In terms of the effect of alcohol consumption on diabetes complications, four prospective cohort studies12–15 assessed the relationship between alcohol consumption and the incidence of coronary heart disease or death in patients with diabetes. Each study reported a decreased risk of death resulting from coronary heart disease in association with alcohol use, and the results were statistically significant in three of the studies.
Two prospective cohort studies16,17 assessed the association between alcohol consumption and risk for retinopathy. One study16 found no association between alcohol consumption and incidence or progression of diabetic retinopathy, whereas the other study17 found an increased risk of diabetic retinopathy with heavy alcohol use. The effect of alcohol use on other diabetes complications, including nephropathy and neuropathy, remains uncertain.
Alcohol has several effects on carbohydrate metabolism. Some are directly related to the influence of alcohol or its metabolic products (acetaldehyde and acetate), but others stem from an alcohol-induced increase within the liver cell of the ratio between reduced and oxidized nicotinamide adenine dinucleotide (NADH/NAD ratio). The increase of the NADH/NAD ratio contributes to inhibition of gluconeogenesis. After the consumption of 48 g alcohol (about four glasses), hepatic gluconeogenesis decreases by ~ 45%.
In addition, glycogenolysis is also impaired by alcohol by ~ 12% after the consumption of a moderate amount of alcohol. This effect may be confounded in patients with malnutrition and limited glycogen stores.18
Furthermore, alcohol consumption can lead to reactive hypoglycemia and the combination of a carbohydrate-rich meal and alcohol can lead to an exaggerated insulin response and result in hypoglycemia 2–3 hours after the meal. Studies do not show an increase of insulin or C-peptide after alcohol use in normal volunteers or in patients with non-insulin-dependent diabetes.18
Kiechl et al.19 evaluated the relationship between regular alcohol consumption and insulin sensitivity in a cross-sectional study in Italy and found that fasting insulin concentrations were highest in those who did not drink alcohol and lowest in those who had heavy alcohol consumption, which was defined as > 100 g/day. Furthermore, post-glucose insulin concentrations and estimates for insulin resistance assessed by the homeostasis model assessment decreased significantly with increasing amounts of regular alcohol consumption. These trends were independent of sex, BMI, physical activity, cigarette smoking, medication, and diet.
Avogaro et al.20 found that alcohol intake impairs glucose counterregulation in patients with type 1 diabetes while supporting it in nondiabetic subjects.
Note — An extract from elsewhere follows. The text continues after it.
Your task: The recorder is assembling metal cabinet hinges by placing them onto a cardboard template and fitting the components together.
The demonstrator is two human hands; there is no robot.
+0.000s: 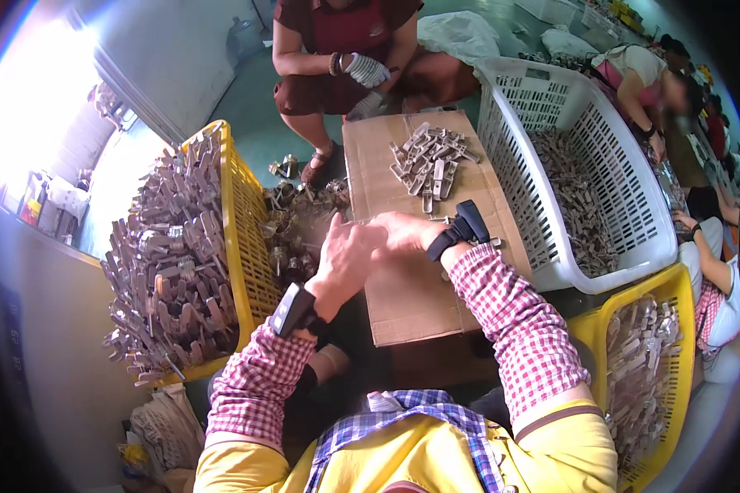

In addition, alcohol intake in patients with type 1 diabetes and in nondiabetic subjects was associated with normal catecholamine responses and normal hepatic glucose production. Alcohol intake was noted to decrease plasma free fatty acid, and the authors hypothesized that depressed lipolysis in patients with type 1 diabetes led to deficient glucose recovery during alcohol intake.
Growth hormone level is increased in response to hypoglycemia, and that is associated with augmented hepatic glucose production and elevation of free fatty acids, ketones, and branch-chained amino acids. Kerr et al.21 showed that even modest ingestion of alcohol, to levels within the U.K. limits for driving, attenuated the usual growth hormone response to mild hypoglycemia.
CLINICAL PEARLS
Alcohol consumption is common, and its influence on the risk of developing type 2 diabetes appears to have a U-shaped curve.
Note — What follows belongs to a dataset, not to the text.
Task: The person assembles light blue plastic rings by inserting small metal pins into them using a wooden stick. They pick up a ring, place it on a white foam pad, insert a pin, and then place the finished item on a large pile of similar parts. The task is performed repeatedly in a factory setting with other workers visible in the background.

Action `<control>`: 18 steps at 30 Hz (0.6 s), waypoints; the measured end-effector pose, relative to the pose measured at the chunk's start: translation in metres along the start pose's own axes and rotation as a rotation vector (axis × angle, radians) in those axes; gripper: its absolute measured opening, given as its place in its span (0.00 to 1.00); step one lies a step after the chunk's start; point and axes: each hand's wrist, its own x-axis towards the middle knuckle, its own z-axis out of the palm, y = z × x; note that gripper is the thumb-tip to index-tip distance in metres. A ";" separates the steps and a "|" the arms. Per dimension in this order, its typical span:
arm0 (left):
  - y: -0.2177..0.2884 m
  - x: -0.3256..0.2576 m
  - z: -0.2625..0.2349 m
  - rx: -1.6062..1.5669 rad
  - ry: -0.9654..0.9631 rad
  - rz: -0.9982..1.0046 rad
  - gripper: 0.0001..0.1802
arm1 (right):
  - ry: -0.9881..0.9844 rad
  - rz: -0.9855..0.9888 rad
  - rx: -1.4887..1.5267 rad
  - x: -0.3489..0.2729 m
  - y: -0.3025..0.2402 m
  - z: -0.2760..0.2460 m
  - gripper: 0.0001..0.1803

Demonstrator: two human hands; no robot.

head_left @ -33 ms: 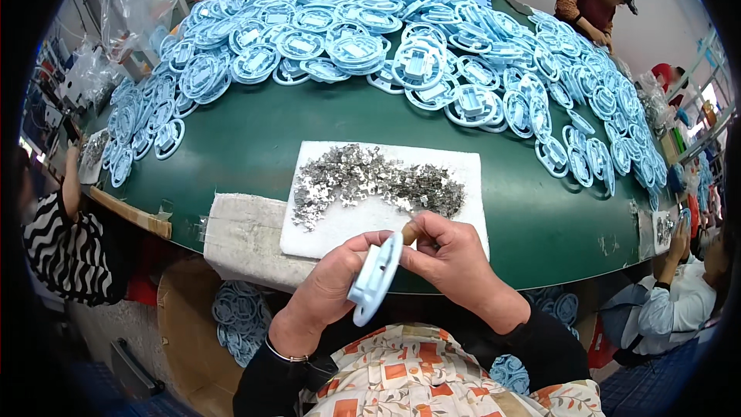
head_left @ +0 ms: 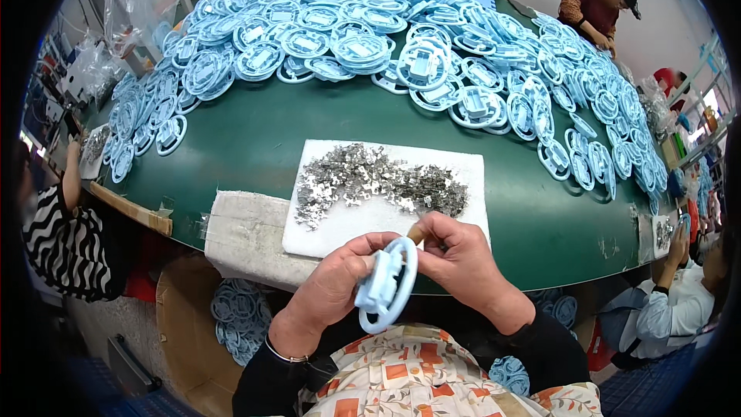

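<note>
My left hand [head_left: 328,293] holds a light blue plastic ring part [head_left: 386,287] on edge, close to my body. My right hand [head_left: 463,262] is closed against the ring's upper edge and pinches a small brown-tipped tool [head_left: 415,233]. Just beyond my hands a white pad [head_left: 463,174] lies on the green table [head_left: 255,135]. A heap of small silvery metal pieces [head_left: 370,181] is spread over the pad. Many more blue ring parts [head_left: 386,46] are piled across the far half of the table.
A person in a striped sleeve [head_left: 58,243] sits at the table's left edge. Another person [head_left: 683,313] works at the right, and two more [head_left: 594,8] at the far side. A cardboard box of blue parts [head_left: 239,316] stands under the table. Plastic bags [head_left: 127,8] hang at the back left.
</note>
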 end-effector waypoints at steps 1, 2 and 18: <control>0.001 -0.004 -0.001 -0.049 -0.063 -0.012 0.25 | -0.022 0.001 0.042 -0.001 0.002 -0.006 0.08; -0.001 -0.009 -0.004 -0.089 -0.079 0.021 0.27 | -0.046 0.003 0.085 -0.001 0.004 -0.011 0.08; -0.001 -0.072 -0.030 0.013 0.138 0.039 0.28 | -0.261 -0.551 -0.669 0.081 -0.016 0.077 0.08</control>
Alcohol consumption in patients with type 2 diabetes can result in hypoglycemia because of decreased gluconeogenesis, decreased glycogenolysis, and possibly reactive hypoglycemia in response to carbohydrate intake.
Most data are retrospective or observational, and more research is needed to determine the long-term effects of alcohol consumption on glycemic control, self-management behaviors, and the complications of diabetes.